This notebook performs imports and defines variables and functions used elsewhere in the project.

In [1]:
%load_ext autoreload
%autoreload 2
%matplotlib inline
import readline
%load_ext rpy2.ipython
from IPython.display import Image
from IPython.core.display import HTML 

Maybe I need to decouple the file paths from the modules so I can pass them data, and have the logic for reading in the data elsewhere...

Either that or they import the paths from somewhere

# Imports

In [4]:
import os
import sys
import shutil
import subprocess
import itertools
import re
import random
import math
from functools import reduce
from collections import defaultdict, Counter
import json
import pickle
import warnings
import string

import rpy2

def rmagic_warning(
    message,
    category = rpy2.rinterface.RRuntimeWarning,
    filename = '',
    lineno = -1,
    file=None, 
    line=None):
    print(message)
default_showwarning = warnings.showwarning

import matplotlib
import pandas as pd
import numpy as np
import scipy
import networkx as nx
from pandas import ExcelWriter
import openpyxl
from scipy.stats import rankdata, pearsonr, binom, hypergeom
from sklearn.preprocessing import scale
import numpy.ma as ma
import matplotlib.pyplot as plt
import seaborn as sns
from matplotlib import gridspec
import matplotlib.image as mpl_img
from matplotlib_venn import venn3_unweighted #removed on 2018-11-13
import matplotlib.patches as mpl_patches
from joblib import Parallel, delayed
from statsmodels.nonparametric.kernel_density import KDEMultivariate
import pubchempy as pcp # removed on 2018-11-13 # re added on ˛2018-12-06

RANDOM_SEED = 42
MAX_SEED = 2**32 - 1
SYN_DELIM = ' /// '

# Paths

In [7]:
from wd import BASE_DIR
sys.path.append(BASE_DIR)
DATA_DIR = os.path.join(BASE_DIR, 'data')

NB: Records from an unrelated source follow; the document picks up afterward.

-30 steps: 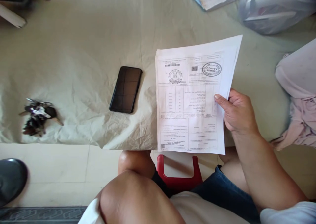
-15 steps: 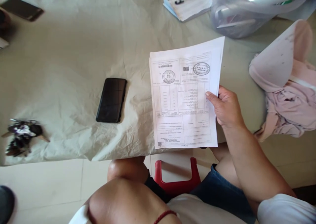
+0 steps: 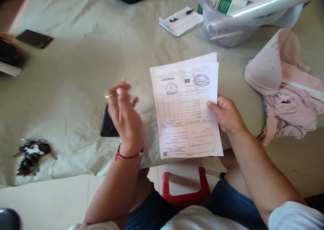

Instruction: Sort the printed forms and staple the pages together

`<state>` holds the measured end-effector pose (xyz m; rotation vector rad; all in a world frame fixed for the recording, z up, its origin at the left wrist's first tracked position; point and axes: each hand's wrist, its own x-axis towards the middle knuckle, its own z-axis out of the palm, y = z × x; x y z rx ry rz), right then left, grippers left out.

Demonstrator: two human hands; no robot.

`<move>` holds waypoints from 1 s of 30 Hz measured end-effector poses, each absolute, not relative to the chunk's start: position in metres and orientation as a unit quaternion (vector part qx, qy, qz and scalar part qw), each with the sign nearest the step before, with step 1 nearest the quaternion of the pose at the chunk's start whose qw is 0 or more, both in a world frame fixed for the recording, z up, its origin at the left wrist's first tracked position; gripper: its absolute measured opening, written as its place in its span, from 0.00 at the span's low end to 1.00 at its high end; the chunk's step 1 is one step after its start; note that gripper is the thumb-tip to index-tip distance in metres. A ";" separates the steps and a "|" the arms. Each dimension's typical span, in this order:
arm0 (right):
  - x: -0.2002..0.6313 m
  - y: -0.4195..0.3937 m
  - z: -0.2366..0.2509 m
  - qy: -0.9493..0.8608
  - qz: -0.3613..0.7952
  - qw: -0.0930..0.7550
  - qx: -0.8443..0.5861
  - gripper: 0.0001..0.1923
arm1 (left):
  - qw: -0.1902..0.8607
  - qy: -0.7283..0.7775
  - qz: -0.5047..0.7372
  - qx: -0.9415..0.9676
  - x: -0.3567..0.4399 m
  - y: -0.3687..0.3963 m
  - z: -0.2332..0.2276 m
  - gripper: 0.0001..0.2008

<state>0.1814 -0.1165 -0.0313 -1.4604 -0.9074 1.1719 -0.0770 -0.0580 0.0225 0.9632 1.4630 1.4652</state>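
Observation:
My right hand [image 3: 226,115] grips several printed paper sheets [image 3: 187,111] at their right edge, thumb on top. The top sheet carries two round ink stamps, a barcode and a table, and its print looks upside down to me. My left hand [image 3: 126,113] is raised over a black smartphone [image 3: 109,126] and hides much of it. Its fingers are loosely bent, apart and a little blurred, with nothing visible in them. A gold ring and a red bracelet are on this hand and wrist.
A bunch of keys [image 3: 34,154] lies near the table's front left. Further off are a dark phone-like slab [image 3: 34,39], a notepad [image 3: 181,22] with a pen, and a plastic container [image 3: 222,34]. Pink fabric with a moulded cup [image 3: 286,88] lies right. A red stool [image 3: 186,199] stands below.
My left arm has swung up from near my body, bringing the hand over the smartphone. The right hand keeps holding the sheets. The view has shifted slightly.

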 end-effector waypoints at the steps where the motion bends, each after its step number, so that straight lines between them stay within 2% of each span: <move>1: 0.183 -0.117 -0.031 -0.373 0.492 0.509 -0.600 0.17 | 0.448 0.590 0.574 0.347 -0.081 -0.053 0.016 0.12; 3: 0.184 -0.117 -0.029 -0.367 0.503 0.517 -0.587 0.17 | 0.548 0.601 0.503 0.293 -0.085 -0.046 0.003 0.12; 6: 0.183 -0.117 -0.026 -0.358 0.522 0.528 -0.566 0.18 | 0.573 0.581 0.473 0.332 -0.083 -0.049 -0.007 0.11; 11: 0.179 -0.116 -0.025 -0.357 0.523 0.538 -0.556 0.18 | 0.686 0.505 0.382 0.357 -0.077 -0.057 -0.002 0.20; 13: 0.179 -0.116 -0.028 -0.360 0.515 0.539 -0.561 0.18 | 0.710 0.502 0.352 0.346 -0.080 -0.054 0.001 0.19; 17: 0.181 -0.117 -0.029 -0.349 0.520 0.530 -0.572 0.20 | 0.714 0.521 0.334 0.328 -0.089 -0.048 0.006 0.15; 25: 0.182 -0.116 -0.026 -0.371 0.521 0.483 -0.598 0.25 | 0.687 0.533 0.363 0.335 -0.099 -0.048 0.009 0.18; 30: 0.181 -0.118 -0.029 -0.386 0.489 0.484 -0.614 0.22 | 0.692 0.529 0.352 0.343 -0.100 -0.048 0.008 0.18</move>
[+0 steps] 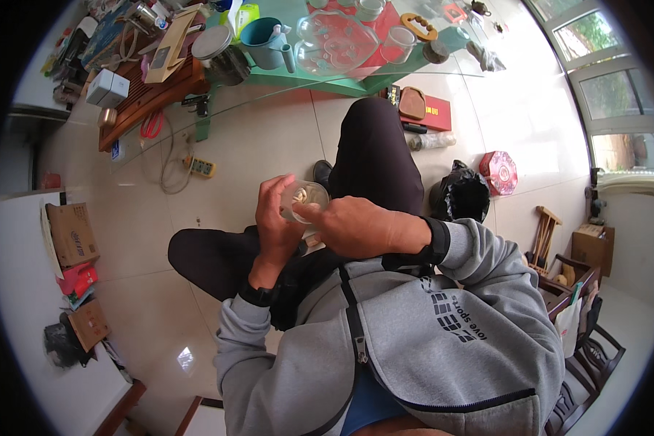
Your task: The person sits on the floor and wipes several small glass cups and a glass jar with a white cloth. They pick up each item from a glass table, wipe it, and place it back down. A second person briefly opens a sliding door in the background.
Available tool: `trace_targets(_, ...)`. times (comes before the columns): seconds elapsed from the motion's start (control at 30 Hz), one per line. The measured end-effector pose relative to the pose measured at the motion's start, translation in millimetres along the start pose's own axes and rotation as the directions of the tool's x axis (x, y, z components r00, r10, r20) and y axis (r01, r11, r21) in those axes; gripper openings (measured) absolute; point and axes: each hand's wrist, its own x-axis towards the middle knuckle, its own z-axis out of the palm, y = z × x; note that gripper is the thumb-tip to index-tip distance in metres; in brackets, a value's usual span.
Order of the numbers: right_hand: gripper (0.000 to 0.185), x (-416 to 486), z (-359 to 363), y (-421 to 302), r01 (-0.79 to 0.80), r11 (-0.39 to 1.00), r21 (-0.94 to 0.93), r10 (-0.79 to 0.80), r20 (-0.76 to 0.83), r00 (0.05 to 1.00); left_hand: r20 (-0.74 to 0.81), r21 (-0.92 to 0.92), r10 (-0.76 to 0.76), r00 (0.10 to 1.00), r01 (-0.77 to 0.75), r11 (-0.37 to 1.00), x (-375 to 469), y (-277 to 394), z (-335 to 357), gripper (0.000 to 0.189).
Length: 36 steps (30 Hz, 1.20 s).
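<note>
In front of my lap, my left hand point(277, 220) grips a clear plastic cup point(320, 192) by its side. The cup tilts so that its mouth faces up toward me. A few pale pieces point(301, 195) lie inside; I cannot tell what they are. From the other side my right hand point(359, 226) reaches over the cup's rim, with a finger at or inside its mouth. Whether that hand pinches anything is hidden by its own back. Below the cup, a small light-brown object point(313, 240) shows between the hands, partly covered.
Ahead stands a glass-topped green table point(327, 84) with a lidded jar point(220, 54), a teal pitcher point(261, 49) and a clear plastic tray point(335, 43). On the tiled floor are a power strip point(201, 167), a black plastic bag point(460, 196) and a red octagonal box point(498, 173).
</note>
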Motion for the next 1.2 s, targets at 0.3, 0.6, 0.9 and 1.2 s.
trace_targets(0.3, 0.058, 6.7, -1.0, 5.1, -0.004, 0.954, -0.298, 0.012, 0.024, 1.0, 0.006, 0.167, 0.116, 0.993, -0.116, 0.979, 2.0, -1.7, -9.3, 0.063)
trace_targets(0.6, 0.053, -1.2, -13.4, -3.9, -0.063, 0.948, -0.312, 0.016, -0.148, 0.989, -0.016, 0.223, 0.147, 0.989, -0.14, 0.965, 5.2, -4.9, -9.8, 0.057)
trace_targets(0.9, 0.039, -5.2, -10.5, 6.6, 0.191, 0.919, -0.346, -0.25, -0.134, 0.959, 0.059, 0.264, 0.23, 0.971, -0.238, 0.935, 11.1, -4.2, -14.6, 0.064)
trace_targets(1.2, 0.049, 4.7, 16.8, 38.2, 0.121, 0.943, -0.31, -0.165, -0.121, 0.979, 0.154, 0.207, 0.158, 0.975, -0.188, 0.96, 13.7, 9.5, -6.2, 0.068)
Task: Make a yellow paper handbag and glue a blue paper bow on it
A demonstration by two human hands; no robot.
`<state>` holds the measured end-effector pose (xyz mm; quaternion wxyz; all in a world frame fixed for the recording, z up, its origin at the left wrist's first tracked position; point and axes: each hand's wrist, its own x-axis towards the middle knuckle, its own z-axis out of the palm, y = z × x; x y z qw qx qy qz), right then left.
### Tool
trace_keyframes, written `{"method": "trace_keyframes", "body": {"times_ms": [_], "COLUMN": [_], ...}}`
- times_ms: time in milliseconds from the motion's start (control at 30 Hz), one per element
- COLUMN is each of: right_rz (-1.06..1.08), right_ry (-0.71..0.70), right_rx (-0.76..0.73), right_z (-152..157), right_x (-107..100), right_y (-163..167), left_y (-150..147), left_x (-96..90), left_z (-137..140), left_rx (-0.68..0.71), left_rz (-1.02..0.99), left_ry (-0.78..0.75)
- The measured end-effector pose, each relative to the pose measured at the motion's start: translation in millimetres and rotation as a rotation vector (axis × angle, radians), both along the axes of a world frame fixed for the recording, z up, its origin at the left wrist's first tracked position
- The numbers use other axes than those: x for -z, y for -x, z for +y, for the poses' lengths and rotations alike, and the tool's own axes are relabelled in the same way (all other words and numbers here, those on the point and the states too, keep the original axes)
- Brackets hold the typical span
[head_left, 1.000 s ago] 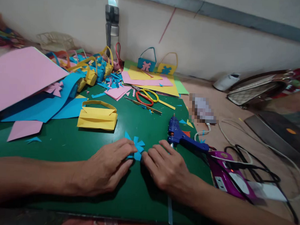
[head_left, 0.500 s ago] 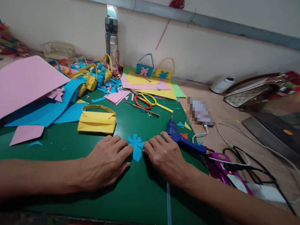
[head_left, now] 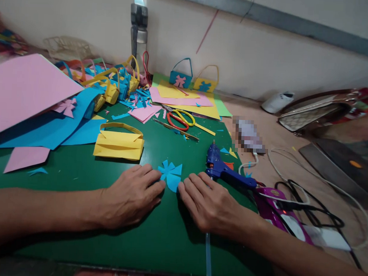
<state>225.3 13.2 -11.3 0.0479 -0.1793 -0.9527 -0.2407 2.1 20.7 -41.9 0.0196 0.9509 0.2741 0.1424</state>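
Observation:
A blue paper flower (head_left: 173, 180) with cut petals lies on the green board between my hands. My left hand (head_left: 133, 194), palm down with thumb and fingers together, pinches its left edge. At its lower right edge are the bent, closed fingertips of my right hand (head_left: 207, 199); their undersides are hidden. Beyond my left hand stands a small yellow paper handbag (head_left: 119, 146) with a curved handle. A blue glue gun (head_left: 215, 163) rests just past my right hand, its clear glue stick (head_left: 208, 255) reaching out below my wrist.
Scissors (head_left: 180, 118) and a thin craft knife (head_left: 175, 129) lie farther back. Pink sheets (head_left: 35, 88), blue paper (head_left: 54, 129) and a pile of small paper bags (head_left: 113, 87) fill the left. Cables (head_left: 308, 206) and a purple power strip (head_left: 272, 205) are on the right.
The blue flower has turned a little between my fingers, and its rounded lower part shows more. My right hand has shifted slightly right and down. The view has tilted down a little.

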Motion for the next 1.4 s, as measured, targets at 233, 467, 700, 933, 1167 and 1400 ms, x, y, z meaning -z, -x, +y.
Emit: {"method": "trace_keyframes", "body": {"times_ms": [233,467,700,933,1167,1400], "right_rz": [-0.061,0.031,-0.049,-0.132,-0.114,-0.201], "right_ry": [0.024,0.047,0.037,-0.073,-0.03,-0.083], "right_rx": [0.029,0.052,0.022,0.058,0.07,0.052], "right_z": [5,6,8,9,11,16], "right_x": [2,-1,-5,6,-1,4], "right_y": [5,7,8,14,9,14], "left_y": [-3,-9,-15,-14,-15,-14], "left_x": [3.5,-4.6,-1.6,6.4,2.8,1.0], "left_z": [3,11,14,15,18,19], "left_rx": [-0.005,0.049,0.021,0.032,0.051,0.063], "left_rz": [-0.011,0.003,0.028,-0.015,-0.047,-0.053], "left_ry": [-0.074,-0.288,-0.261,-0.29,-0.301,-0.323]}}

RAW_DATA_DIR = os.path.join(DATA_DIR, 'raw')
RAW_EXP_DIR = os.path.join(RAW_DATA_DIR, 'exp')
PDX_AFFY_CEL_DIR = os.path.join(RAW_EXP_DIR, 'sebastian_3.28.17_cels/')
PDX_AFFY_PROBE_EXP_FILE = os.path.join(RAW_EXP_DIR, 'pdx_affy_probe_exp.txt')
PDX_AFFY_ANNOT_FILE = os.path.join(RAW_EXP_DIR, '170328_PDXScreen_Anno_v5.xlsx')

PDX_PRIMARY_BEADCHIP_SERIES_MATRIX_FILE = os.path.join(RAW_EXP_DIR, 'GSE28192_series_matrix.txt')
PDX_PRIMARY_BEADCHIP_ILMN_ANNOT_FILE = os.path.join(RAW_EXP_DIR, 'GPL6102-11574.txt') # downloaded from GEO's page for the platform

PREPROC_DATA_DIR = os.path.join(DATA_DIR, 'preprocessed')
PREPROC_EXP_DIR = os.path.join(PREPROC_DATA_DIR, 'exp')
PREPROC_PDX_AFFY_EXP_FILE = os.path.join(PREPROC_EXP_DIR, 'pdx_affy_exp.csv')
PREPROC_PRIMARY_AFFY_EXP_FILE = os.path.join(PREPROC_EXP_DIR, 'primary_affy_exp.csv')
PDX_SSGSEA_FILE = os.path.join(PREPROC_EXP_DIR, 'pdx_ssgsea.csv')
PRIMARY_SSGSEA_FILE = os.path.join(PREPROC_EXP_DIR, 'primary_ssgsea.csv')
PREPROC_PDX_BEADCHIP_EXP_FILE = os.path.join(PREPROC_EXP_DIR, 'pdx_beadchip_exp.csv')
PREPROC_PRIMARY_BEADCHIP_EXP_FILE = os.path.join(PREPROC_EXP_DIR, 'primary_beadchip_exp.csv')

RAW_METH_DIR = os.path.join(RAW_DATA_DIR, 'meth')
RAW_METH_VALUES_DIR = os.path.join(RAW_METH_DIR, 'Rusert_2018_Meth')
RAW_METH_VALUES_FILE = os.path.join(RAW_METH_VALUES_DIR, 'matrix_averagebeta.txt')
RAW_METH_ANNOT_FILE = os.path.join(RAW_METH_VALUES_DIR, 'Metadata_Rusert_2018.xls')
RAW_METH_IDAT_DIR = os.path.join(RAW_METH_VALUES_DIR, 'raw')
RAW_METH_PROBE_MAPPING_DIR = os.path.join(RAW_METH_DIR, 'sebastian_methyl_12.13.16')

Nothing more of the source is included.